McDonald shares the art of gerrymandering

Ed Frankonis, Crier staff

It has become increasingly common in the United States for an election to be decisively decided long before any vote has been cast. That’s the general idea of the problem Dr. Michael McDonald, an associate professor of Political Science at the University of Florida and nonresident senior fellow at the Brookings Institute, addressed in the (now fully reopen) New Hampshire Institute of Politics on the night of Sept 19.

The problem Dr. McDonald was describing is known as gerrymandering, or redrawing voting districts (areas that designate who votes where, and who represents what part of the state/county/city) in a way that politically benefits one party over another. This redrawing of voting districts was first coined in a famous cartoon in 1812, which depicted a snake-shaped voting district that was drawn to benefit the then-governing party of Massachusetts.

Gerrymandering is usually done with a specific kind of strategy or tactic in mind. In his talk, Dr. McDonald explained common strategies that are used in tilting districts in favor of one side or another. One popular strategy is called “cracking”, or when unfavorable voters are so split up the opposing party can’t hope to win a seat. Although redistricting strategies often depend on factors like geography or population concentration, Dr. McDonald explains that the bottom line strategy is to “waste your opponent’s votes.”

Such redrawing of districts, Dr. McDonald explains, often affect the outcome of elections before any ballots have been cast. For contemporary examples of this, he pointed to states like Pennsylvania and Michigan where despite winning more overall votes, Democrats lost state seats due to gerrymandering. Similar results could also be found in the 2012 Congressional elections where, despite winning almost one and a half million more votes than their opponents, Democrats did not take a majority of seats in the House.

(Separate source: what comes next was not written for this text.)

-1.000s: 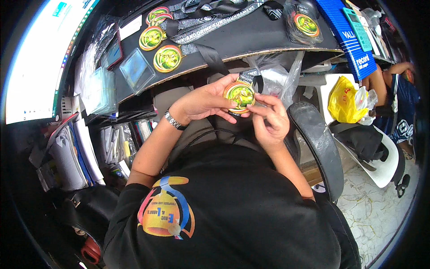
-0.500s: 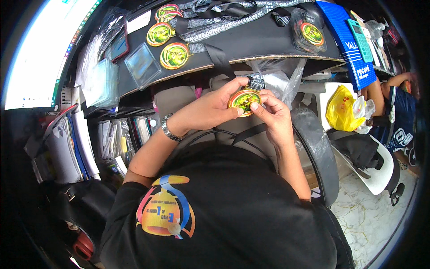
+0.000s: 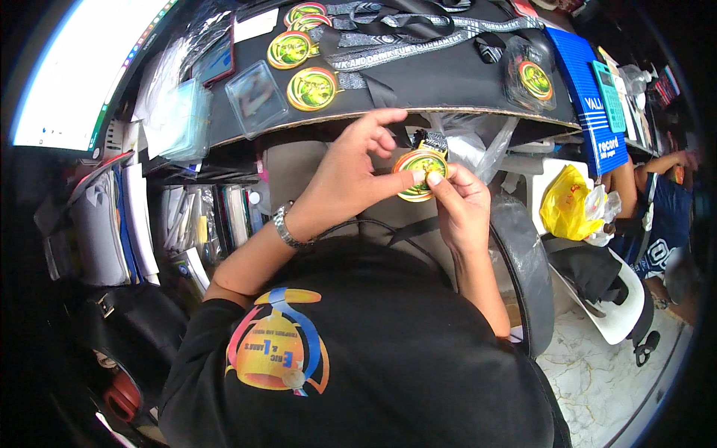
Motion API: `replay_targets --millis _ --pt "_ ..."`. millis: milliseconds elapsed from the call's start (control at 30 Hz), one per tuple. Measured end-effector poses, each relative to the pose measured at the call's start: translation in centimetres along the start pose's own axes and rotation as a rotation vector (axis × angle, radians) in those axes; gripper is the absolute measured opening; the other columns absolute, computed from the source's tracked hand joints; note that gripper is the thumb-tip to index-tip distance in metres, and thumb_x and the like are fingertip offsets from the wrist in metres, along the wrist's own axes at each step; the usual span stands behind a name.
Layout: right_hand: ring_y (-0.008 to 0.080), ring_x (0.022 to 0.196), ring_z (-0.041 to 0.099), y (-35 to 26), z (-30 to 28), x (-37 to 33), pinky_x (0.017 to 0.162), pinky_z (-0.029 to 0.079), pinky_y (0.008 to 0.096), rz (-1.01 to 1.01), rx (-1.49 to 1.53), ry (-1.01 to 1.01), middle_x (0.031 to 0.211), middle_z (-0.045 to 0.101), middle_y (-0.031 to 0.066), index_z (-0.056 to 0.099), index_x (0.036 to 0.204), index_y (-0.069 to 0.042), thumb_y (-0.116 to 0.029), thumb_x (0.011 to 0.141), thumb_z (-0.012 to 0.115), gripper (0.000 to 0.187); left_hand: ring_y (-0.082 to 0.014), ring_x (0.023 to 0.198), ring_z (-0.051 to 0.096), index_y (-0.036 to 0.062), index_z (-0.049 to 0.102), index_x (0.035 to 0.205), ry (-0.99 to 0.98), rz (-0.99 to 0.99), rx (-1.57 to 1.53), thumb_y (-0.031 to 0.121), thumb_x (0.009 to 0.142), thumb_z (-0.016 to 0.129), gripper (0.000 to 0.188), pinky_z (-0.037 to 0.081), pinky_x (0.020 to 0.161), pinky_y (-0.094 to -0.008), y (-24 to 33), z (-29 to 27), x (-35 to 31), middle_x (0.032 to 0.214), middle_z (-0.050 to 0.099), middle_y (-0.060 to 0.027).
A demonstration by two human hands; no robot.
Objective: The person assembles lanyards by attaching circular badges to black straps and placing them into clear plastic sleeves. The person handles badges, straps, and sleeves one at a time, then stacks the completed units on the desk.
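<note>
A round gold medal with a green and yellow face and a red rim is up off the desk in front of my chest. My right hand grips its right side, thumb on the face and fingers behind. My left hand is open, its fingers stretched away from the medal, while its thumb tip touches the face. A patterned black-and-white ribbon comes off the medal's top edge. Similar medals, one of them a separate medal near the desk edge, lie with their ribbons on the black desk.
A clear plastic case and a stack of clear sleeves lie at the desk's left. On the right are a bagged medal, a blue record book and a teal calculator. A yellow bag hangs nearby, by another person's arm.
My left fingers have come off the medal's edge and stretched out, leaving only the thumb touching it. The right hand keeps its grip. The view has shifted slightly.
</note>
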State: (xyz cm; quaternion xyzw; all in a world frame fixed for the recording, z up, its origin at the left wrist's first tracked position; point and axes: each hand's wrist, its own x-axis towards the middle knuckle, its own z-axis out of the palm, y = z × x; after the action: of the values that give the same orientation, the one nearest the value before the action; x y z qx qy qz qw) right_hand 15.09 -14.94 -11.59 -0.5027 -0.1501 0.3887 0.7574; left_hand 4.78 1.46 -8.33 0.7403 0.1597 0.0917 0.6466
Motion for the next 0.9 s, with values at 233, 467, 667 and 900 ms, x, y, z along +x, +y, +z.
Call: replay_targets --millis 233,467,667,900 --pt "0.0111 0.085 0.064 -0.9 1.9 1.3 0.081 0.051 0.0254 0.021 -0.006 -0.103 0.097 0.069 0.0090 0.057 0.107 0.002 0.001 0.090 0.062 0.017 -0.0065 0.097 0.058 -0.0004 0.054 0.113 -0.187 -0.058 -0.489 0.001 0.090 0.064 0.026 0.049 0.085 -0.0233 -1.9 -0.7 0.0 0.103 0.061 -0.0020" --pt "0.0111 0.083 0.065 -2.7 3.7 4.2 0.081 0.051 0.0253 0.262 -0.186 -0.262 0.092 0.070 0.0087 0.060 0.099 0.001 0.004 0.085 0.064 0.015 -0.0057 0.093 0.059 -0.0004 0.055 0.115 -0.127 -0.054 -0.307 0.002 0.089 0.066 0.029 0.049 0.080 -0.0202 0.3 -4.0 -1.7 0.100 0.062 -0.0025" --pt "0.0101 0.072 0.066 -4.4 6.2 7.6 0.071 0.053 0.0233 0.116 -0.225 -0.266 0.086 0.070 0.0073 0.062 0.096 0.002 0.001 0.085 0.066 0.012 -0.0301 0.093 0.061 0.0062 0.057 0.117 0.825 -0.010 1.166 0.041 0.079 0.073 0.054 0.053 0.076 -0.0413 1.5 -10.6 -0.8 0.103 0.058 -0.0166" --pt "0.0079 0.069 0.064 -5.3 10.1 11.8 0.064 0.053 0.0234 -0.004 -0.342 -0.350 0.082 0.069 0.0043 0.063 0.094 0.000 -0.003 0.085 0.068 0.010 -0.0396 0.098 0.060 0.0089 0.052 0.118 0.642 -0.219 1.126 0.031 0.082 0.068 0.046 0.051 0.082 -0.0508 0.5 -11.5 0.1 0.108 0.054 -0.0215"
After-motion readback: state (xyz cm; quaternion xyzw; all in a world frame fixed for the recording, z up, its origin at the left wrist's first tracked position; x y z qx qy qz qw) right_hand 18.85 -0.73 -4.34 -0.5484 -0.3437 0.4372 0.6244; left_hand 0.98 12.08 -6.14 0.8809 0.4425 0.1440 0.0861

It would make sense that Dr. McDonald would know the power of redistricting so well; after all, his job was once to advise legislators who were doing so.

While working for lawmakers in the state of his alma mater (CalTech and U. of California), Dr. McDonald said he began to realize just how “corrupt” the process was. To highlight this corruption, he explained to the audience that he once had to help re-draw an entire voting district just so it would include a legislator’s mother. Another legislator once demanded that a local country club (in which the lawmaker had free membership) be included in their voting district, making the already difficult map-drawing process that much harder.

The repeated “little things” lawmakers did “for their own crass self-interest” pushed Dr. McDonald to try to come up with a better, more fairer way of drawing voting districts.

This “better way” in the eyes of Dr. McDonald is the Public Mapping Project, which became the main subject matter of the night’s discussion. This project, funded by multiple foundations and institutions (like the Sloan Foundation, GIS company Azavea, and Amazon-yes, the one with Prime), is geared towards training and equipping members of the public to be able to draw their own legally sound voting districts.

The project has four main objectives, each designed to let citizens draw voting districts instead of gerrymandering legislators. The first two, using both election data and software to give citizens said ability, are being accomplished via the District Builder.

This application, which is free of charge to use and open-sourced via GitHub, uses a simple interface and real population data from the Census Bureau to make district drawing simple. In a demonstration, Dr. McDonald showed that redistricting via District Builder was as easy as dragging and dropping districts on a map.

The last two objectives center around providing the public information about redistricting. Dr. McDonald named the website “All About Redistricting” and the book A Citizen’s Guide to Redistricting as excellent sources of topical information.

Dr. McDonald notes that the project has already produced results. In 2010, Minneapolis adopted a citizen commission that, despite being completely inexperienced, used the District Builder software to redraw city voting districts.

Pre-redrawing, a “cracking” tactic had been employed against the municipal Latino population; after the citizen’s redrawing, the city was finally able to elect its first Latino member of city council. Recently, law students involved in a Public Mapping competition (where winners earn up to $5K) used District Builder to make a map that complied with the Voting Rights Act (an act that prohibits diluting minority power via redistricting).

In striking down a gerrymandered map, Virginia courts adopted one that looked very similar to that of the students’.

Although Dr. McDonald acknowledged that many challenges remain in realizing the citizen-redistricting goal (he noted New Hampshire as a special (read: harder) case due to its “floterial districts,” or districts that overlap with each other), he firmly believes that equipping citizen commissions to redraw voting districts is a better way to ensure elections remain fair.

And with students like Jacob Halterman noting that he “came away [from the talk] with a greater appreciation [of what it] takes to fairly represent [the] American public,” it seems like the next generation is already on board with that goal.